* Work task: Could you copy, exactly as written, every line from the first line of the records through the one containing "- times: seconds"?

═══ Given entries ═══

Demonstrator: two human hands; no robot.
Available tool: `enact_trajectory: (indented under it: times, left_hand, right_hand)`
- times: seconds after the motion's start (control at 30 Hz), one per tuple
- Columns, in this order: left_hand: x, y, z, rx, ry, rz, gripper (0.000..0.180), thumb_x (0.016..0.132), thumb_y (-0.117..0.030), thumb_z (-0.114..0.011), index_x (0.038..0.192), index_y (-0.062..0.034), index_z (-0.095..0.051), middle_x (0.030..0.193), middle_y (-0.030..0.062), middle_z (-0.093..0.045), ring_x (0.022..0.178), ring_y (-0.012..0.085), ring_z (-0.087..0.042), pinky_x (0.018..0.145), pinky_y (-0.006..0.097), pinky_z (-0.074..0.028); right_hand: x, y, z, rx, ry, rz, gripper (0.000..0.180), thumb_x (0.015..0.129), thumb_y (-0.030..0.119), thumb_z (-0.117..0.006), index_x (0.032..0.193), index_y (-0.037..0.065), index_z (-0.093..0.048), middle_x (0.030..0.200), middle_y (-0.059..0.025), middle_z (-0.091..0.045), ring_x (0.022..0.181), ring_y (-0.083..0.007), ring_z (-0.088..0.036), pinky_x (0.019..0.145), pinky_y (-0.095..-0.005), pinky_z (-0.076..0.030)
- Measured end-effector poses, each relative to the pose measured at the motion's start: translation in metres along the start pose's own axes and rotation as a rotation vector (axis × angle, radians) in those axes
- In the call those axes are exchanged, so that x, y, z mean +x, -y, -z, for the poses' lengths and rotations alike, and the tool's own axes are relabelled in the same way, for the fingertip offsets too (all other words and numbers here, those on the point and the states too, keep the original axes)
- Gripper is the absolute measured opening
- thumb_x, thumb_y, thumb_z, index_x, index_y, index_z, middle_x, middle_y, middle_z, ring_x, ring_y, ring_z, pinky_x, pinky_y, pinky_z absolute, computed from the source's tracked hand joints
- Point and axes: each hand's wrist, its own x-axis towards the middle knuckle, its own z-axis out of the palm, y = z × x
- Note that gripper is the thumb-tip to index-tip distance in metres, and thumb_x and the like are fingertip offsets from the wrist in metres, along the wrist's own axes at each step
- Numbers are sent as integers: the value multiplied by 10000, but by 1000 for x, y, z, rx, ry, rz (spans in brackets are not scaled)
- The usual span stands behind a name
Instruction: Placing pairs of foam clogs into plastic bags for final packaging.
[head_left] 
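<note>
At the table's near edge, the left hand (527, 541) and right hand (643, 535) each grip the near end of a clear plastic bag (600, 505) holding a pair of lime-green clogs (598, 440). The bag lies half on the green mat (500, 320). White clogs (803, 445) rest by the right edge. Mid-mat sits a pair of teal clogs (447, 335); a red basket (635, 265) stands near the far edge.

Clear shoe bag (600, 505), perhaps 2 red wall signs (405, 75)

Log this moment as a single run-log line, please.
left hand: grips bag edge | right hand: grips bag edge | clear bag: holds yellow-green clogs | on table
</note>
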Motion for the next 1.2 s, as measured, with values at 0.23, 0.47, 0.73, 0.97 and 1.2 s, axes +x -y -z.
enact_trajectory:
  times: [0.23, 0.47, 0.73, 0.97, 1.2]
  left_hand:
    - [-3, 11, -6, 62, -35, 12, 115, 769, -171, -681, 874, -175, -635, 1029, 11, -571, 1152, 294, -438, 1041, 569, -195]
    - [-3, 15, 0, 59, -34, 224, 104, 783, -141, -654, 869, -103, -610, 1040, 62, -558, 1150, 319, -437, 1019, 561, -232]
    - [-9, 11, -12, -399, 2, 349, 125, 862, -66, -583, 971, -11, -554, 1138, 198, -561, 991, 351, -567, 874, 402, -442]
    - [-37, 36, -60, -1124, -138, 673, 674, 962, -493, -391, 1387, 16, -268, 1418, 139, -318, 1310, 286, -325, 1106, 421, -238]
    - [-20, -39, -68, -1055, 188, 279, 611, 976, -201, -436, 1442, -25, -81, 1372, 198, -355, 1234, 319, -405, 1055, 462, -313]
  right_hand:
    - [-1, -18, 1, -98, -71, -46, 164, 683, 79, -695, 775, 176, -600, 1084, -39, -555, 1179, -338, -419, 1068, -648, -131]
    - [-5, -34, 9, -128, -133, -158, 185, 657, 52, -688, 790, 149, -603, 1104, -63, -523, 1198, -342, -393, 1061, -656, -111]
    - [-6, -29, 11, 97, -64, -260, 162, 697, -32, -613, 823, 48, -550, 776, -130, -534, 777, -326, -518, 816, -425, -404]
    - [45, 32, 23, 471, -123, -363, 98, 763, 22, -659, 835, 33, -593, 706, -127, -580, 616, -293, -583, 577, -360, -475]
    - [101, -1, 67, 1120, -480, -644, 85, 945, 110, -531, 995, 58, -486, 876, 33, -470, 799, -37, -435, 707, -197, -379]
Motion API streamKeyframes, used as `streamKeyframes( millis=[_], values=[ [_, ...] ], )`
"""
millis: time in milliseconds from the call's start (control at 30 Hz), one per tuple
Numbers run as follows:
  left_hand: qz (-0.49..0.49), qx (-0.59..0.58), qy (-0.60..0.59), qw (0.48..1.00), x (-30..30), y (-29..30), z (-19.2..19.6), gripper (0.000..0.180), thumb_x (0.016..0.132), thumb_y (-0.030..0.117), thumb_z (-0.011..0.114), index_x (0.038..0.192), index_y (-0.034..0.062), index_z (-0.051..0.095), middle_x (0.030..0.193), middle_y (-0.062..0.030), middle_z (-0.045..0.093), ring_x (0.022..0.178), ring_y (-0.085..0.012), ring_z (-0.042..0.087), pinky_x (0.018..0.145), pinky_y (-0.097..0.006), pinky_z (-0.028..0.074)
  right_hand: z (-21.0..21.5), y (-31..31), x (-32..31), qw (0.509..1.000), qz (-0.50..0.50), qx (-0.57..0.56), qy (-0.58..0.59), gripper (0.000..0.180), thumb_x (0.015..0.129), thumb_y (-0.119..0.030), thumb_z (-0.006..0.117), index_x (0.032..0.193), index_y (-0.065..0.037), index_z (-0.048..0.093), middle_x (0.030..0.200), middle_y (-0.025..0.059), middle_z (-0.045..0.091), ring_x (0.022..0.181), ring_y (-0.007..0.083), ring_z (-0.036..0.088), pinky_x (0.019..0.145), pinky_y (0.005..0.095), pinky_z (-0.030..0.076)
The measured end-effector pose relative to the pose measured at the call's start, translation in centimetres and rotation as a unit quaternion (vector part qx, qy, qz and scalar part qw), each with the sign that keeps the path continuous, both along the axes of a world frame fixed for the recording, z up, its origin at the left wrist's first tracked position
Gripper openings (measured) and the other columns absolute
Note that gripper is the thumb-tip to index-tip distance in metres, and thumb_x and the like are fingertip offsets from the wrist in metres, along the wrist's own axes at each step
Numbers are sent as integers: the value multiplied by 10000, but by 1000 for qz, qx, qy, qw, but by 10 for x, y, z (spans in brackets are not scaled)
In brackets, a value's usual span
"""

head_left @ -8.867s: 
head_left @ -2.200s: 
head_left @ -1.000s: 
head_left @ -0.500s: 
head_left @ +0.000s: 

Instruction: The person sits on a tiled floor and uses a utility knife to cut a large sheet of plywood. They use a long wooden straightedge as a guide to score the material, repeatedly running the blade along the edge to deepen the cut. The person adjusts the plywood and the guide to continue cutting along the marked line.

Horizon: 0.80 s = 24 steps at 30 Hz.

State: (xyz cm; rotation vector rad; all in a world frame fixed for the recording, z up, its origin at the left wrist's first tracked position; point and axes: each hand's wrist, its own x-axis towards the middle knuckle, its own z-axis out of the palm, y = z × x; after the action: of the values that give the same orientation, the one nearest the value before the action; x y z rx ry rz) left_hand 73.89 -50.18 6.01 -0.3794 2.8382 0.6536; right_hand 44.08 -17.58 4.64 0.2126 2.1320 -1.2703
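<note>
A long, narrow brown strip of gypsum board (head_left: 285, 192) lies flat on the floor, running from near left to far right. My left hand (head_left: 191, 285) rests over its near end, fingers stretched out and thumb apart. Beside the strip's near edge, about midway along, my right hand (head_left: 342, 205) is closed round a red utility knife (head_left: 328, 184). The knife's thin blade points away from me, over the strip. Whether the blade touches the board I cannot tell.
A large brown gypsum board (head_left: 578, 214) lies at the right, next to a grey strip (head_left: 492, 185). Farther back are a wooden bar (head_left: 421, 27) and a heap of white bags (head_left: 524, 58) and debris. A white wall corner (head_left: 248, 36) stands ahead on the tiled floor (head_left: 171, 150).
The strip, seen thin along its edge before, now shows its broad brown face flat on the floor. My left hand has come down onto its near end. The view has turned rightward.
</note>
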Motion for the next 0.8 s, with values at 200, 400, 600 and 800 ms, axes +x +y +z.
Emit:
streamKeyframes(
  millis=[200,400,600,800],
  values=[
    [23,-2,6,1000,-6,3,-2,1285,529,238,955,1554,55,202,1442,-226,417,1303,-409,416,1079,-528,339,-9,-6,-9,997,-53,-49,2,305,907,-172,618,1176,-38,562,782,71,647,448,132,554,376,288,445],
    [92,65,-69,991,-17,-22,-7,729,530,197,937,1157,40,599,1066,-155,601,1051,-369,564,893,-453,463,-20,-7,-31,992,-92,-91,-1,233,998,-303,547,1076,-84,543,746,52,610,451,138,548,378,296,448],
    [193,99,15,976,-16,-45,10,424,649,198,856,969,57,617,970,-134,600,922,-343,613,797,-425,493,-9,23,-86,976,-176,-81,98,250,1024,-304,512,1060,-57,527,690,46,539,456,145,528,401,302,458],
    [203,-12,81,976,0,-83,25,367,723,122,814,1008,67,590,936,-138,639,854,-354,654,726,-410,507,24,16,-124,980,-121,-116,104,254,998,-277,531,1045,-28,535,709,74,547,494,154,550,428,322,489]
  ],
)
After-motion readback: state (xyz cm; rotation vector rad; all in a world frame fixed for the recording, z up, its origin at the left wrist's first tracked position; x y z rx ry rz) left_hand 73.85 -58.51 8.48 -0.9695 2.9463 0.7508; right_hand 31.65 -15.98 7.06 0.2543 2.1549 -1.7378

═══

* Written solution:
Demonstrator: two human hands; no robot.
Available tool: `enact_trajectory: (indented under it: times, left_hand, right_hand)`
- times: seconds after the motion's start (control at 30 Hz), one per tuple

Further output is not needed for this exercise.